Ка представил себе продавца Ханса Хансена из «Кауфхофа» и сказал:
— Ханс Хансен светлый и широкоплечий, и такие лее светлые и красивые Ингеборга и их дети.
— На стене был крест?
— Не могу вспомнить, не было.
— Был, конечно же, но ты, наверное, не обратил внимания, — сказал Ладживерт. — В противоположность тому, что представляют себе наши восторгающиеся Европой атеисты, все европейские интеллигенты привязаны к своей религии, к кресту. Но наши турки, вернувшись в Турцию, об этом не упоминают, потому что озабочены необходимостью доказать, что технологическое превосходство Запада является победой атеизма… Расскажи, что ты видел, о чем вы говорили.
— Хотя господин Ханс Хансен занимается зарубежными новостями во 'Франкфуртер рундшау', он — любитель литературы. Разговор перешел на поэзию. Мы говорили о поэтах, о рассказах, о разных странах. Я не заметил, как пролетело время.
— Они жалели тебя? Они сочувствовали тебе из-за того, что ты — турок, несчастный, одинокий и бедный политический ссыльный, из-за того, что ради развлечения молодые, скучающие, пьяные немцы оскорбляют таких сиротливых турок, как ты?
— Я не знаю. Ко мне никто не приставал с расспросами.
— Даже если они и не стали приставать к тебе с расспросами и показывать, что сочувствуют тебе, у каждого человека есть внутреннее желание, чтобы его пожалели. В Германии живут десятки тысяч турецких и курдских интеллигентов, которые превратили в деньги это желание.
— Семья Ханса Хансена, его дети, оказались очень хорошими людьми. Они были тактичными, мягкими. Может быть, именно благодаря тактичности они не дали мне почувствовать, что жалеют меня. Я полюбил их. Даже если бы они и пожалели меня, я уже не обратил бы на это внимания.
— То есть эта ситуация совсем не задела твою гордость?
— Может быть, и задевала, но все же в тот вечер я был очень счастлив с ними. Лампы по краям стола светили приятным оранжевым светом… Вилки и ножи были такие, каких я никогда не видел, но не настолько незнакомые, чтобы доставлять беспокойство… Телевизор был включен, они время от времени смотрели его, и это позволяло мне чувствовать себя как дома. Увидев, что мне иногда не хватает моего немецкого, они объясняли что-то по-английски. После еды дети спросили у своего отца, когда им завтра на уроки, и родители поцеловали детей перед тем, как те легли спать. Я чувствовал себя так комфортно и спокойно, что даже взял второй кусочек пирожного и прилег после еды. Этого никто не заметил, но если бы заметили, то восприняли бы это естественно. Потому что я потом об этом много думал.
— Что это было за пирожное? — спросила Кадифе.
— Это было венское пирожное с шоколадом и инжиром.
Наступило молчание.
— Какого цвета были занавески? — спросила Кадифе. — Какой был на них рисунок?
— Беловатые или кремовые, — ответил Ка, сделав вид, что пытается вспомнить. — На них были маленькие рыбки, цветы, медведи и разноцветные фрукты.

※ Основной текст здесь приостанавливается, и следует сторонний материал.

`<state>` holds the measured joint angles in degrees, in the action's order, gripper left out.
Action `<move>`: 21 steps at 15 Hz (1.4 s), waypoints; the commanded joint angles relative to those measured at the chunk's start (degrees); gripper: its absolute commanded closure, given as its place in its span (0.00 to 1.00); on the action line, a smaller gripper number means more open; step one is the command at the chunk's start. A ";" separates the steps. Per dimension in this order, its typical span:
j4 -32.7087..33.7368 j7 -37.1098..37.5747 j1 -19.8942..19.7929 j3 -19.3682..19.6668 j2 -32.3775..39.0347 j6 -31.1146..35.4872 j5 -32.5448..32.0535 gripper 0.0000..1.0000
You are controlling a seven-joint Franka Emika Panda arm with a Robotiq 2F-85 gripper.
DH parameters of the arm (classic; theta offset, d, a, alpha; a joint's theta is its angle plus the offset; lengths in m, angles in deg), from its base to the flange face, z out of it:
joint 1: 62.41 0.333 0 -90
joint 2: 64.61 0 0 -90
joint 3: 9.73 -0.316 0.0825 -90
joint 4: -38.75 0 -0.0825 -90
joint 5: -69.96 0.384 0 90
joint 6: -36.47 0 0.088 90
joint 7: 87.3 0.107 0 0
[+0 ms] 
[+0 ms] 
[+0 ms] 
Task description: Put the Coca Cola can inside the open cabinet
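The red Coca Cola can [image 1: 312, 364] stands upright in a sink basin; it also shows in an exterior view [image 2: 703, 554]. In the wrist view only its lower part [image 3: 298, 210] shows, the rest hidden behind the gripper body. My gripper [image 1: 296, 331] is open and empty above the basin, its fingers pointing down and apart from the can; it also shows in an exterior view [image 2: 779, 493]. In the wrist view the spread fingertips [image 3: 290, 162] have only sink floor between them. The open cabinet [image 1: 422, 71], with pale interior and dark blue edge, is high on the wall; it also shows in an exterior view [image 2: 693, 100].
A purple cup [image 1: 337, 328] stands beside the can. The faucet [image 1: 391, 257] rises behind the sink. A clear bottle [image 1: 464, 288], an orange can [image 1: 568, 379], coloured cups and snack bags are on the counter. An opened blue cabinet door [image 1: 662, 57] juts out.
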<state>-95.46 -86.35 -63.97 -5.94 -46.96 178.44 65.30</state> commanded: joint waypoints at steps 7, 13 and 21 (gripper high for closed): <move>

— То есть как ткань для детей?
— Нет, и кроме того была еще и очень серьезная атмосфера. Я должен сказать вот что: они выглядели счастливыми, но не смеялись, как это принято у нас, где надо и не надо. Они были очень серьезны. Может быть, поэтому они и были счастливыми. Жизнь для них — важное дело, которое требует ответственности. Не слепое занятие, как у нас, не болезненное испытание. Но эта серьезность была полна жизни, была чем-то положительным. Их счастье было разноцветным, как медведи и рыбы на занавесках, и размеренным.
— Какого цвета была скатерть? — спросила Кадифе.
— Я забыл, — сказал Ка и задумался, словно пытаясь вспомнить.
— Сколько раз ты ходил туда? — спросил Ладживерт, слегка разозлившись.